Assignment: Your answer should be only the lines below from the one with "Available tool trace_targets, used" to the one with "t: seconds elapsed", repeated exactly, ends included.

Available data:

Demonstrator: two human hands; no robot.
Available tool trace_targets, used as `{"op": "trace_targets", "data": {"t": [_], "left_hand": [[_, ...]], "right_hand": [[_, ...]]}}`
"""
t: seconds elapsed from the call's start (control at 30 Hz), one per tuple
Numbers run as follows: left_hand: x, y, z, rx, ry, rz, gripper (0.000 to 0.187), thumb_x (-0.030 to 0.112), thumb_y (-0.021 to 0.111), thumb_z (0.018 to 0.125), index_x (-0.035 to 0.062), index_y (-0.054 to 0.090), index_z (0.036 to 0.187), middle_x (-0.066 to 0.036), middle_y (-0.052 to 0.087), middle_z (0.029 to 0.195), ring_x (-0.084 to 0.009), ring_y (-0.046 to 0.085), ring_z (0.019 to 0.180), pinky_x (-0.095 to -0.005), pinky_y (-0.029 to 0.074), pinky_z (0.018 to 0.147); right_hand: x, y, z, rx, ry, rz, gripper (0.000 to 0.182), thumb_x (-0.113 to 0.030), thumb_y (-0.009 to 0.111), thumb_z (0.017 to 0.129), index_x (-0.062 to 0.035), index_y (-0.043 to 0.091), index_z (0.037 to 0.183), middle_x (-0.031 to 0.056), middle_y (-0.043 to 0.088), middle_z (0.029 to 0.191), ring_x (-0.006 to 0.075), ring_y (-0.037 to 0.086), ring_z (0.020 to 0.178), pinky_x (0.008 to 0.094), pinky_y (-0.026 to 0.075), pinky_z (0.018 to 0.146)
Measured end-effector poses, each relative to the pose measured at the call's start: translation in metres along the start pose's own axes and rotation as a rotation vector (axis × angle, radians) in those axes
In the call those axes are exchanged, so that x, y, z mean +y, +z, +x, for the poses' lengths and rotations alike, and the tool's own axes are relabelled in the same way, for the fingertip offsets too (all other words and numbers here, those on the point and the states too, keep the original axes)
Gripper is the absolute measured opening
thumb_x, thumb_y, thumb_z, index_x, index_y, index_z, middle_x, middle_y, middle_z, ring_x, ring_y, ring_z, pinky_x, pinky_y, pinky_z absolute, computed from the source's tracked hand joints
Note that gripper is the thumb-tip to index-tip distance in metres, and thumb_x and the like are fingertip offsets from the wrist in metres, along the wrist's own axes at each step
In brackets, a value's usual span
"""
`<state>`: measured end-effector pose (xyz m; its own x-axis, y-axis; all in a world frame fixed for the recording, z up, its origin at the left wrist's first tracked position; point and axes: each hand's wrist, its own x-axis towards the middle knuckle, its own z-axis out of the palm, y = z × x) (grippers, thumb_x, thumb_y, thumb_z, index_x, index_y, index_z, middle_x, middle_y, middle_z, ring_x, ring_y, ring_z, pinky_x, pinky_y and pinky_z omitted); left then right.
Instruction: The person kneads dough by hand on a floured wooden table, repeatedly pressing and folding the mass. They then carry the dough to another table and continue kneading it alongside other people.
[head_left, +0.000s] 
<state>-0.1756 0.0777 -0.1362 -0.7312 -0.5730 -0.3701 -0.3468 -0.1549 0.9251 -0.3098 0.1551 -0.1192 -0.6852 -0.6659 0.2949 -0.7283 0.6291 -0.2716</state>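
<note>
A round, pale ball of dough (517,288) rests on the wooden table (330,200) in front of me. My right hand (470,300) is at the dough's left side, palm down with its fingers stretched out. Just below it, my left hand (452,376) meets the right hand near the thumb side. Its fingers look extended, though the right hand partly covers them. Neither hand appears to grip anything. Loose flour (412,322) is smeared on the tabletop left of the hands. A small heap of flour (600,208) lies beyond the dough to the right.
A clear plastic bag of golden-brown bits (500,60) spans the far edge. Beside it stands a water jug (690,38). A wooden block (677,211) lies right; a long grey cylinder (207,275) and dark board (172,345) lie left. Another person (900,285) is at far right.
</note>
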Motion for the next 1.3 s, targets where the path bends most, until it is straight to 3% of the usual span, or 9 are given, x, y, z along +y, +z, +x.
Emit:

Solution:
Available tool trace_targets, used as `{"op": "trace_targets", "data": {"t": [_], "left_hand": [[_, ...]], "right_hand": [[_, ...]]}}`
"""
t: seconds elapsed from the call's start (control at 30 Hz), one per tuple

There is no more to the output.